» **Work task**: Filter the data for "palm" and copy matching lines.

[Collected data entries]
▬▬▬▬▬▬▬▬▬▬
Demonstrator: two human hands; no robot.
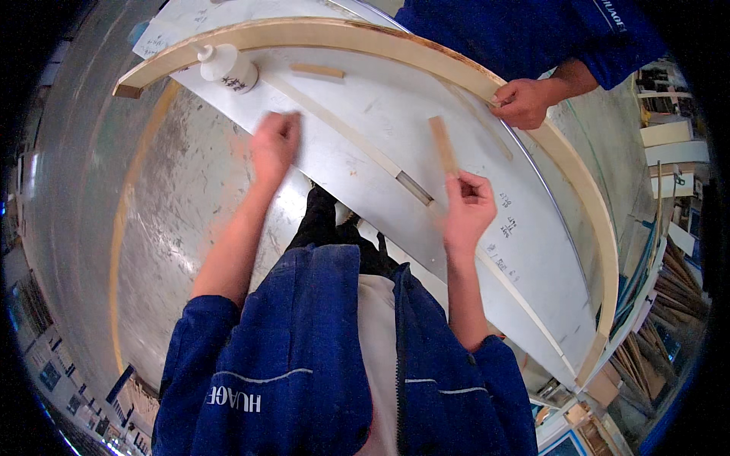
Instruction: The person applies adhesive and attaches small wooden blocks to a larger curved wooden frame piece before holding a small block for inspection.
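The right hand (468, 204) pinches the near end of a short, flat, light-brown wooden strip (442, 144). The strip lies on the grey metal board (365, 106), and its long side runs from the fingers toward 11 o'clock. The left hand (274, 146) is farther off, at 9 o'clock, resting loosely curled on the board with nothing in it.

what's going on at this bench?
A person in a blue jacket holds a short wood strip in the right hand over a grey panel. The left hand rests flat on the panel. A co-worker's hand presses the curved wooden rim. A white glue bottle lies near the rim.
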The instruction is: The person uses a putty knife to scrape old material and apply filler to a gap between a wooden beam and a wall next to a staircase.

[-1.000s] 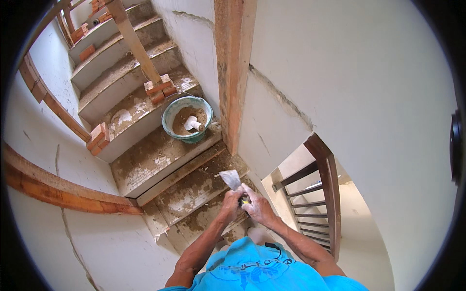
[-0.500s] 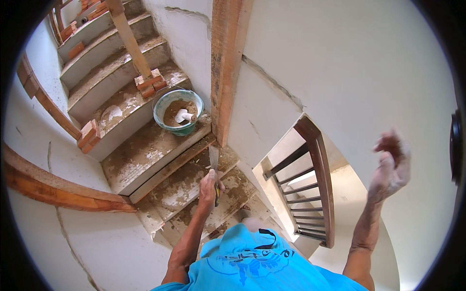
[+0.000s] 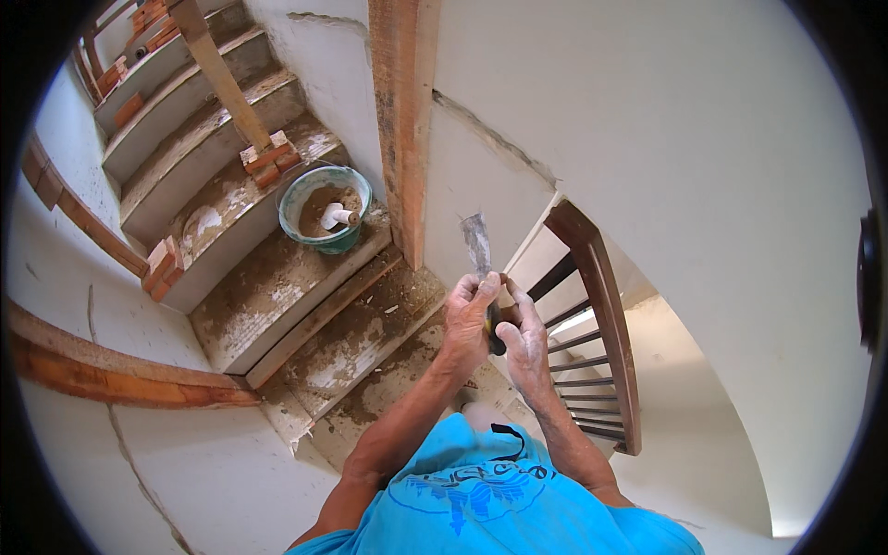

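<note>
My left hand is closed around the dark handle of a putty knife. The flat metal blade, smeared with pale residue, points up and away from me in front of the white wall. My right hand meets it from the right, with bent fingers at the top of the handle and the thumb against its lower part. Both hands are dusted with whitish material. Farther off to the left, a green bucket stands on a step, partly filled with brown mortar. A small white tool with a stubby handle lies in the mortar.
Curved, dirty steps climb to the far left. A timber prop stands on stacked bricks; more bricks sit by the left wall. An upright wooden post is ahead. A dark stair railing runs beside my right hand.
My left hand has lifted the putty knife up and to the right. My right hand has come in from the far right and now meets the knife's handle.
</note>
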Motion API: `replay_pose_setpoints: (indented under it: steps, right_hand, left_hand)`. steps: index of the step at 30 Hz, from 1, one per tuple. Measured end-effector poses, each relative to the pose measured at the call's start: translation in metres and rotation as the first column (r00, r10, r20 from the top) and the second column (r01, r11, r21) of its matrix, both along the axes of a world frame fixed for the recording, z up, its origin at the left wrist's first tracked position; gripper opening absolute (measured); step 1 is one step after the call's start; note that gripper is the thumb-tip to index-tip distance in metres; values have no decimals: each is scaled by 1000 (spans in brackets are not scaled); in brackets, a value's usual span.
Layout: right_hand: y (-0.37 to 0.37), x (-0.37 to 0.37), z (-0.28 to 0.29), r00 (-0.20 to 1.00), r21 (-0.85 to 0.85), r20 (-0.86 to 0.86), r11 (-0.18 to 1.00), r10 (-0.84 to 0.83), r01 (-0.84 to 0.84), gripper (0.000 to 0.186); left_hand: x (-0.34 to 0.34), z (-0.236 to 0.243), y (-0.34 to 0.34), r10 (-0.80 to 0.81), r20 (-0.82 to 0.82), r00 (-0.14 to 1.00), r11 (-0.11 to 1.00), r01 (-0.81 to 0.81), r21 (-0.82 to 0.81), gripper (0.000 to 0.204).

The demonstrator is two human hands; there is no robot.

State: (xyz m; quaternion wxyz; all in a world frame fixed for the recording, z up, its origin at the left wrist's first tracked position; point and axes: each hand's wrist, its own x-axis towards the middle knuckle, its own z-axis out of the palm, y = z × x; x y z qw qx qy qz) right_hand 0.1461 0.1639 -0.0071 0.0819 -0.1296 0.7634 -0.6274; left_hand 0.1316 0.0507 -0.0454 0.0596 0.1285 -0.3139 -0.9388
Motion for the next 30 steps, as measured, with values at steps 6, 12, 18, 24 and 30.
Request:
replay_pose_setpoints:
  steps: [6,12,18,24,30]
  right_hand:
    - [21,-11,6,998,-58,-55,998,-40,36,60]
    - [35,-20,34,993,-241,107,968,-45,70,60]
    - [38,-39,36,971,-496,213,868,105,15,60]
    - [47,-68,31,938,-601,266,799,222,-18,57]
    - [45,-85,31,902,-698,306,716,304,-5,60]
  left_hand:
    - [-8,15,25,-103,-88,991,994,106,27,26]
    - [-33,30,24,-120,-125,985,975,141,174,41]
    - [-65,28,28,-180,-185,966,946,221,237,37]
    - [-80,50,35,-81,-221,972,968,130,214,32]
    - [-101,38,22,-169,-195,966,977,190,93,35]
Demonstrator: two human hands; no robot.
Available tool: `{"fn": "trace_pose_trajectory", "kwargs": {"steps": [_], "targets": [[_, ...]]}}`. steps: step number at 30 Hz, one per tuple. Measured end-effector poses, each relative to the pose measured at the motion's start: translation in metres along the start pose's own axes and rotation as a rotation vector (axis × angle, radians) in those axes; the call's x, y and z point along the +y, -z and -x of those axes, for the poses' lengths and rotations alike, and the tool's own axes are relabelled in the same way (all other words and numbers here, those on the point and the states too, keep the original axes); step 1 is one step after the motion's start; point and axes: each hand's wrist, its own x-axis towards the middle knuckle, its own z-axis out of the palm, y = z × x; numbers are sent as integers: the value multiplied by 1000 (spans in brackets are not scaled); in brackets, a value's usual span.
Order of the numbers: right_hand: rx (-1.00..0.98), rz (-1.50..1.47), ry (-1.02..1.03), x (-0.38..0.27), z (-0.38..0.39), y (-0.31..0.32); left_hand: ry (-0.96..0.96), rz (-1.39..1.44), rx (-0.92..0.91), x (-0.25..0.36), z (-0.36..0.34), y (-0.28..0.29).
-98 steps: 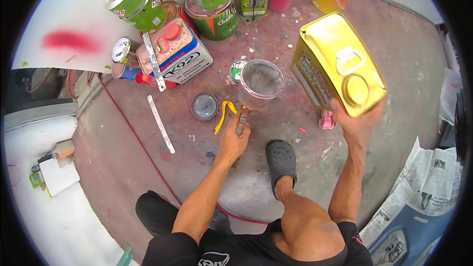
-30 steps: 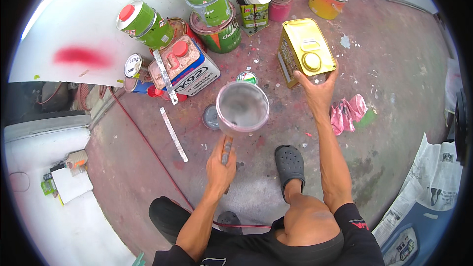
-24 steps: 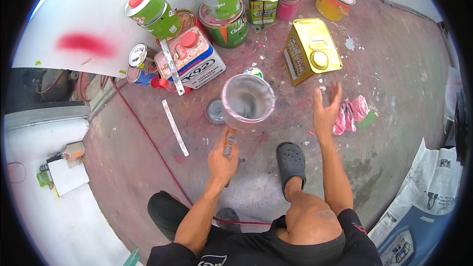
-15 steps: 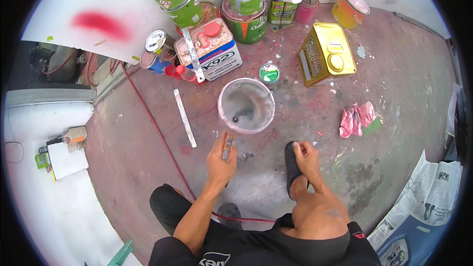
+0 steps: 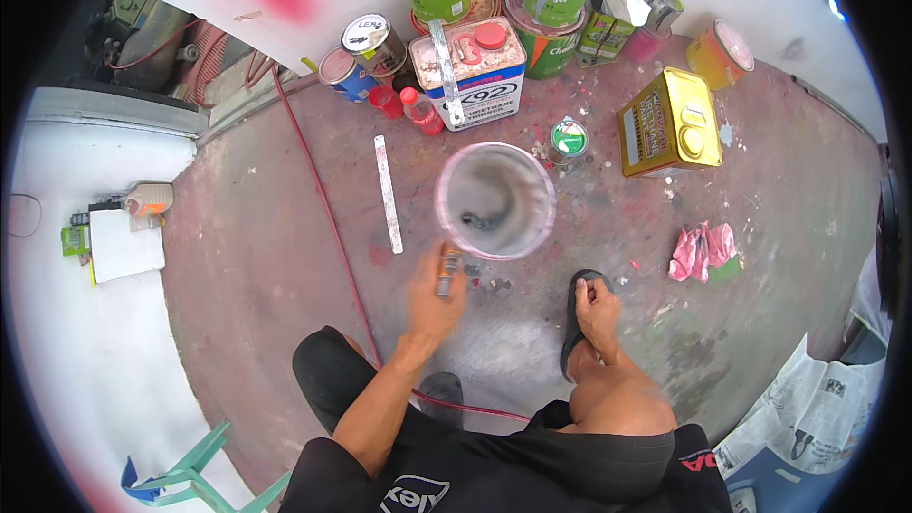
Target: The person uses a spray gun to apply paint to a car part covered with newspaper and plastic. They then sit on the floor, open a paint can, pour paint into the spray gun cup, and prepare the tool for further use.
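Observation:
My left hand (image 5: 437, 299) is closed round the handle of what looks like a spray gun (image 5: 448, 271), with an orange and grey part showing by the fingers. Its wide round cup (image 5: 496, 199) has no lid and lets me see inside. The walls are smeared grey, and a dark patch lies at the bottom. Cup and left hand are slightly blurred. My right hand (image 5: 597, 313) hangs past my right knee, above the sandal (image 5: 576, 318). Its fingers are curled together, and nothing shows in them. A small tin with a green top (image 5: 570, 139) stands just beyond the cup.
A thinner can (image 5: 484, 95), stacked green tins (image 5: 556, 0) and a gold can (image 5: 673, 123) stand along the far side. Left of the cup lies a flat stick (image 5: 388, 195), beside a red hose (image 5: 323, 190). A crumpled pink cloth (image 5: 701, 252) lies at right.
My view has shifted, so the cans and floor sit farther right in it. The spray gun, still in my left hand, has moved slightly, and its cup is now blurred. My right hand stays curled.

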Motion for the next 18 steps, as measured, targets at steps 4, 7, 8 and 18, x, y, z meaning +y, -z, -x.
{"fn": "trace_pose_trajectory", "kwargs": {"steps": [4, 7, 8, 18], "targets": [[-8, 56, -10, 3, -6, 6, 1, 79, 8, -7, 20, 18], [-61, 55, -65, -8, -6, 7, 56, 43, 64, -19, 11, 21], [18, 37, 10, -2, -2, -1, 164, 76, 61, -19, 5, 31], [-126, 151, -38, -20, -3, 3, 115, 166, 181, -36, 16, 38]]}}
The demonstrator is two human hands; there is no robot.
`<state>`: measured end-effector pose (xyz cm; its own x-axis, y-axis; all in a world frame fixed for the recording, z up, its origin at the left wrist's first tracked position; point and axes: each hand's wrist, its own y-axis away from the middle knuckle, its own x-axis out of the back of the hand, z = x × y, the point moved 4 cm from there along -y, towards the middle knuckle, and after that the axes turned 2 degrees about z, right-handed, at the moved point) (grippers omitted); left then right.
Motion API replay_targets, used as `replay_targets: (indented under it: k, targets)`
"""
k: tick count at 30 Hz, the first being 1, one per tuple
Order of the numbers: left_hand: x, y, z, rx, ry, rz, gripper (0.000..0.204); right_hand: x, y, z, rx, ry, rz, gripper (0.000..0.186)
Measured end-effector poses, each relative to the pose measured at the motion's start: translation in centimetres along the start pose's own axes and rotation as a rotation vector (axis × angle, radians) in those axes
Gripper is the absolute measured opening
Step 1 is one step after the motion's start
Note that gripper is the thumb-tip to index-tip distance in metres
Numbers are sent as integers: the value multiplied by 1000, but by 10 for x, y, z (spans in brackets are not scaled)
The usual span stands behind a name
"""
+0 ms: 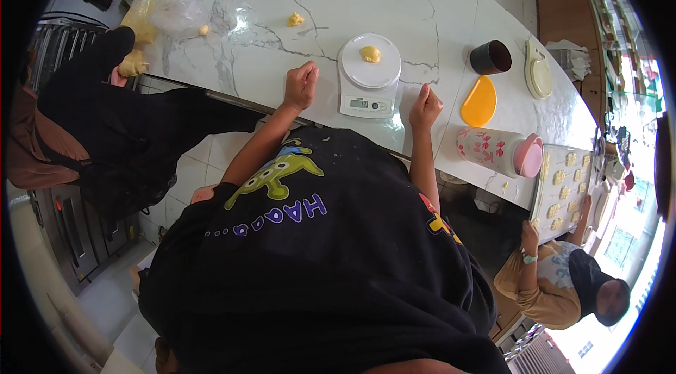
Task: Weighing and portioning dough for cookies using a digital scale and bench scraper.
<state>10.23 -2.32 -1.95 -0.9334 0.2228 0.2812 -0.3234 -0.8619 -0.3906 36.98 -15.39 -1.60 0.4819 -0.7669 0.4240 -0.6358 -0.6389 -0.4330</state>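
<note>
A white kitchen scale (367, 105) with a round top and a small display stands on the marble table in front of me. One yellow lump of dough (370, 54) lies on its plate. My left hand (301, 85) is closed in a fist on the table just left of the scale. To the scale's right, my right hand (426, 108) is also curled into a fist, thumb uppermost. Neither hand touches the scale, and nothing shows in either. A smaller, rough piece of dough (295, 19) sits farther back on the table.
Right of my hand are an orange dough scraper (479, 101), a dark cup (491, 58) and a pink-lidded bottle (501, 153). A co-worker at right holds a tray (561, 184) of shaped pieces. Another person at left handles dough (133, 63) near plastic sheeting with dough balls.
</note>
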Motion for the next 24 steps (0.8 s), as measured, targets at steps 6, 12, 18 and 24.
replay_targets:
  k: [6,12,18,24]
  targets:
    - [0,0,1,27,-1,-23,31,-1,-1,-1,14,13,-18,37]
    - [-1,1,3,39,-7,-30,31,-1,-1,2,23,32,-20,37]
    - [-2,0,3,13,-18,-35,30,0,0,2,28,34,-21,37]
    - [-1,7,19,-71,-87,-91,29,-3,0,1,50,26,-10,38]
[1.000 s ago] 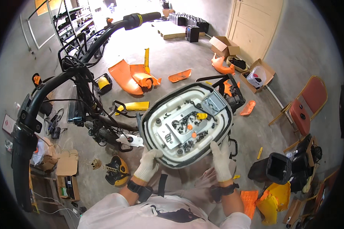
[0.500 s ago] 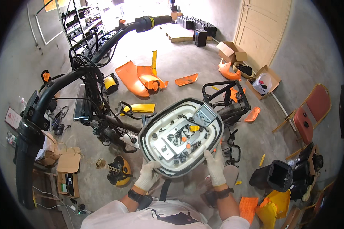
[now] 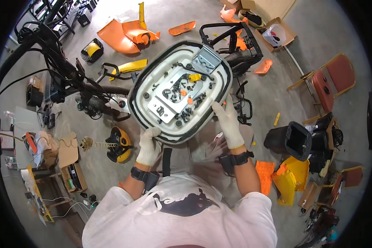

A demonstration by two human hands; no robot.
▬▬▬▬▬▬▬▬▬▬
» **Written response**:
State: (xyz m; quaternion wxyz; all in a world frame fixed for the recording, z up, its origin at the left wrist's first tracked position; point and axes: each hand's wrist, its own x-axis towards the middle knuckle, its own z-axis out of the palm, y = z × x; x y z qw qx qy qz) right_hand 0.1461 0.1639 -0.0071 0.0819 -0.1296 0.7634 -0.6274; left_hand 0.1316 0.0507 -0.0454 0.0596 0.1285 -0.3139 -0.9388
Available tool: `{"fn": "trace_pose_trajectory", "kwargs": {"steps": [_], "targets": [[_, ...]]}}`. steps: step number at 30 Hz, one per tuple. Measured end-effector poses, each relative to the pose measured at the motion's start: translation in metres along the start pose's own axes and rotation as a rotation vector (axis × angle, radians) in those axes; the call's x, y and z point along the +y, -z and -x of those axes, for the poses' lengths and rotations alike, and the tool's own axes are relabelled in the same way (all other words and numbers here, those on the point and the states too, keep the original axes); step 1 is one step after the motion's start; point and axes: each hand's wrist, its own x-axis towards the middle knuckle, its own z-axis out of the palm, y = z × x; numbers are sent as integers: the value multiplied by 1000 (spans in brackets are not scaled); in brackets, a value's usual span.

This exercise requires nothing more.